What is being asked: Nothing in the data may be altered; the answer is a verbatim copy of it.
━━━━━━━━━━
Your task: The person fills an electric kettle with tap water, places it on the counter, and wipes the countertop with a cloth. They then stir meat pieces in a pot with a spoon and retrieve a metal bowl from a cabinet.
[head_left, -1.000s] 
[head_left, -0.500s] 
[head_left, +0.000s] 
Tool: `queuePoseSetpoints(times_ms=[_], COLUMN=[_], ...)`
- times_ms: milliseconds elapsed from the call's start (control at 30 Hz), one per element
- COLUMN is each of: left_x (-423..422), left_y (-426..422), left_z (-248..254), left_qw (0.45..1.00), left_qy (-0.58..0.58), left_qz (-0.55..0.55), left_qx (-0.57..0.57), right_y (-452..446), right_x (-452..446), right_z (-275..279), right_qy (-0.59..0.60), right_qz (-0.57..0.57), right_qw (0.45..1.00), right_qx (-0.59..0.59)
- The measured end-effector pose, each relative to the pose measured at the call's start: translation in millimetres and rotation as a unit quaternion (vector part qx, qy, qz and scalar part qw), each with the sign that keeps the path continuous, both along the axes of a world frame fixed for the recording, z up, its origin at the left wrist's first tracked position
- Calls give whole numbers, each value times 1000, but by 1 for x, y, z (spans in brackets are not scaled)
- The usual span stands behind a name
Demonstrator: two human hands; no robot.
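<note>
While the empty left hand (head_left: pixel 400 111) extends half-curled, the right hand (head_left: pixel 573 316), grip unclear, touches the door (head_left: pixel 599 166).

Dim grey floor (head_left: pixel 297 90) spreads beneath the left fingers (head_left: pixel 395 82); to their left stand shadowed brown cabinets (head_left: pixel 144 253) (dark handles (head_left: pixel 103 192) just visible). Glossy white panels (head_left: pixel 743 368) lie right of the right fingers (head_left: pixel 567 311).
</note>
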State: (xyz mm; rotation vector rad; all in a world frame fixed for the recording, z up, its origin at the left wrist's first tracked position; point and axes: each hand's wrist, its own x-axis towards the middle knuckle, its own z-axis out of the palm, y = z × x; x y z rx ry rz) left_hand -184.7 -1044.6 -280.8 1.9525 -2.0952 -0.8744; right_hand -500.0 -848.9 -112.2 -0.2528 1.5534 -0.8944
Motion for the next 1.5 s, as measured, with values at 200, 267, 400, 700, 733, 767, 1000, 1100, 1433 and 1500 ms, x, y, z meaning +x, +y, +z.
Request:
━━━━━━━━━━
Response box:
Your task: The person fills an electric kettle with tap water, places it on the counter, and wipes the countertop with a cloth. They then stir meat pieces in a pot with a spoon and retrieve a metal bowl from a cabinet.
[head_left, -1.000s] 
[head_left, -0.500s] 
[head_left, +0.000s] 
Tool: `queuePoseSetpoints(times_ms=[_], COLUMN=[_], ...)`
- times_ms: milliseconds elapsed from the call's start (control at 30 Hz), one per element
- COLUMN is each of: left_x (-423..422), left_y (-426..422), left_z (-248..254), left_qw (0.45..1.00), left_qy (-0.58..0.58), left_qz (-0.55..0.55), left_qx (-0.57..0.57), right_y (-452..446), right_x (-452..446), right_z (-275..279), right_qy (-0.59..0.60), right_qz (-0.57..0.57), right_qw (0.45..1.00), right_qx (-0.59..0.59)
- The measured end-effector pose, each relative to the pose measured at the call's start: translation in millimetres and rotation as a unit quaternion (vector part qx, qy, qz and scalar part qw), each with the sign that keeps the path continuous, both along the axes of a world frame fixed for the recording, z up, its origin at the left wrist's first tracked position
- Calls give whole numbers, each value times 1000, but by 1 for x, y, z (spans in brackets are not scaled)
- The usual span stands behind a name
Demonstrator: two human hands; no robot.
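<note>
While the empty left hand (head_left: pixel 400 111) extends half-curled, the right hand (head_left: pixel 573 316), grip unclear, touches the door (head_left: pixel 599 166).

Dim grey floor (head_left: pixel 297 90) spreads beneath the left fingers (head_left: pixel 395 82); to their left stand shadowed brown cabinets (head_left: pixel 144 253) (dark handles (head_left: pixel 103 192) just visible). Glossy white panels (head_left: pixel 743 368) lie right of the right fingers (head_left: pixel 567 311).
</note>
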State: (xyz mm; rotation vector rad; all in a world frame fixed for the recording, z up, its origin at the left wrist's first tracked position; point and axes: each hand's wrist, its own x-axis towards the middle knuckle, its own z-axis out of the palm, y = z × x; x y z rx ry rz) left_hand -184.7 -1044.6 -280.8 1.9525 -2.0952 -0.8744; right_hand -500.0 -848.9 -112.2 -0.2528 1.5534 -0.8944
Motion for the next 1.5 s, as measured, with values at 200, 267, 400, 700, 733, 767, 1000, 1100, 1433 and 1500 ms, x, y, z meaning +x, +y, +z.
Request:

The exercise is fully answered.